Sunday, 15 April 2018

Tomb Raider

Ever since the first Lara Croft Video Game was released back in 1996, Lara has been a major part of gaming and popular culture. Such significance was its impact that it got the attention of people who didn’t even play video games (my mum for instance) and many of those people were women. Perhaps the attention it got from women was that fact that a woman was the central character (a rarity in that era). As time went on the games were criticised for their oversexualised depiction of Lara. I for one never sexualised Lara, a) because I was under 10 last time I played it and b. I’m just not turned on by pixeled boobs.

The video game franchise has seen only two film versions of the Lara Croft character. With Angelina Jolie in the leading role, the films were not well received. It is well over a decade since the last Lara Croft film came out, and quite a lot has changed. People have become more vocal in the depiction of women in both the video game and film industries (especially since video games are seeing an increase in female players as it becomes more mainstream).

This leads to Alicia Vikander’s reincarnation of the iconic character. Alicia’s Lara is one of the film's main highlights as Vikander depicts her as someone who is powerful and resourceful, but not indestructible. She needs help, she can’t do this on her own but needing help isn’t her define characteristic. The effect this has is it makes her human and not superhuman making her feel like a real person. This just makes Lara into a far more rounded character.

Alicia also looks the part as well (she flashes her six-pack abs early on in the film). To prepare for the physical demands of the role she went through an arduous training programme, helped by a famous PT (that what fame and fortune gets you), to get that perfect body for a hard as nails Lara Croft. Criticism can be aimed at the film for Lara being the only female character of note. It is said having a female lead is all well and good, but somewhat pointless if she is the only female in the cast, but Lara’s resourcefulness and genuine humanity (with strengths and weakness) makes her a worthy female character.

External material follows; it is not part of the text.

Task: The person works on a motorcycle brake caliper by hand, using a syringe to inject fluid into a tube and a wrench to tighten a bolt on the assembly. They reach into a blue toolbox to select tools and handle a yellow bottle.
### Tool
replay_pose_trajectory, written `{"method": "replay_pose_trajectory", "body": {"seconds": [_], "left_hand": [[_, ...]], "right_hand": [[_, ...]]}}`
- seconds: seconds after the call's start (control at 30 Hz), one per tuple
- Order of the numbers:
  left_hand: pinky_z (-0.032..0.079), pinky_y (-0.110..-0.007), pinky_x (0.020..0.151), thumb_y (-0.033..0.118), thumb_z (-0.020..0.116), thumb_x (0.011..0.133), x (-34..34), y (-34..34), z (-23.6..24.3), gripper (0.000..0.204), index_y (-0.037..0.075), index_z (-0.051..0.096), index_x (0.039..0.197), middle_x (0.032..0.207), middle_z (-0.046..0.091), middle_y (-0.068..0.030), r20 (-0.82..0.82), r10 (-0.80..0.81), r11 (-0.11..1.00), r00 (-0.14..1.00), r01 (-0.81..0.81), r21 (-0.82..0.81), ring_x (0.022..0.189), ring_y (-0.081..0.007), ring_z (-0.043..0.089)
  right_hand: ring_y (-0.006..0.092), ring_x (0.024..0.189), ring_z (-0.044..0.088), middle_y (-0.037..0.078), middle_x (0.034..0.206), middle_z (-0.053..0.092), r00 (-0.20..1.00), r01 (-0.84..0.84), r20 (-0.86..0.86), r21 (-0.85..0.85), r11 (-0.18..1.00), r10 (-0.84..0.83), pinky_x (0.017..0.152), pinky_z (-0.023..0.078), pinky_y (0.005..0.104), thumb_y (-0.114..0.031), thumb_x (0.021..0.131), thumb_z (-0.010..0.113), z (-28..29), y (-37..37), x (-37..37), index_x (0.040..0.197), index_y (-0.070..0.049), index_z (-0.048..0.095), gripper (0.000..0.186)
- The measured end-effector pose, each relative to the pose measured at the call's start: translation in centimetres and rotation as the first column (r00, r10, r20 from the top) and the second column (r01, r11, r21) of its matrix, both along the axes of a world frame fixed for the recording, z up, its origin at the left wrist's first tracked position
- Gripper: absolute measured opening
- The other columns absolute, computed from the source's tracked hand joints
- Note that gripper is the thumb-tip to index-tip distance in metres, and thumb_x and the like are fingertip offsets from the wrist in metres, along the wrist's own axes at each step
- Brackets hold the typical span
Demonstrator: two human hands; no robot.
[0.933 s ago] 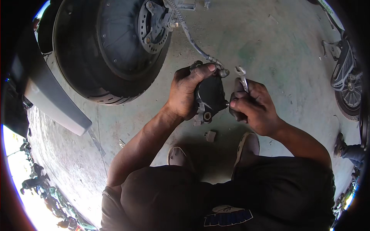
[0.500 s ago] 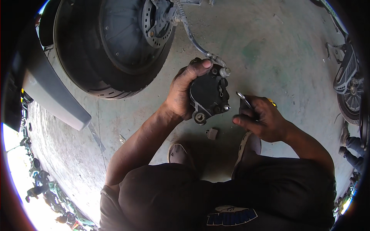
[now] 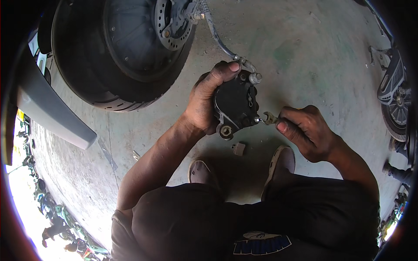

Aside from a decent leading performance and engageable lead character the film is exactly as you’d expected. The action scenes have quality to them, but there is a little too much of Lara barely hanging on above a drop that it eventually becomes tiresome. The first venture into the tomb builds up the tension well and harks back to the Indiana Jones films. It’s decent stuff, where the calibre of the actors carry the film.

3.5/5

1 comment:

  1. Great review! I kind of forgot about this movie but it's one I'll be saving for a rainy day I think.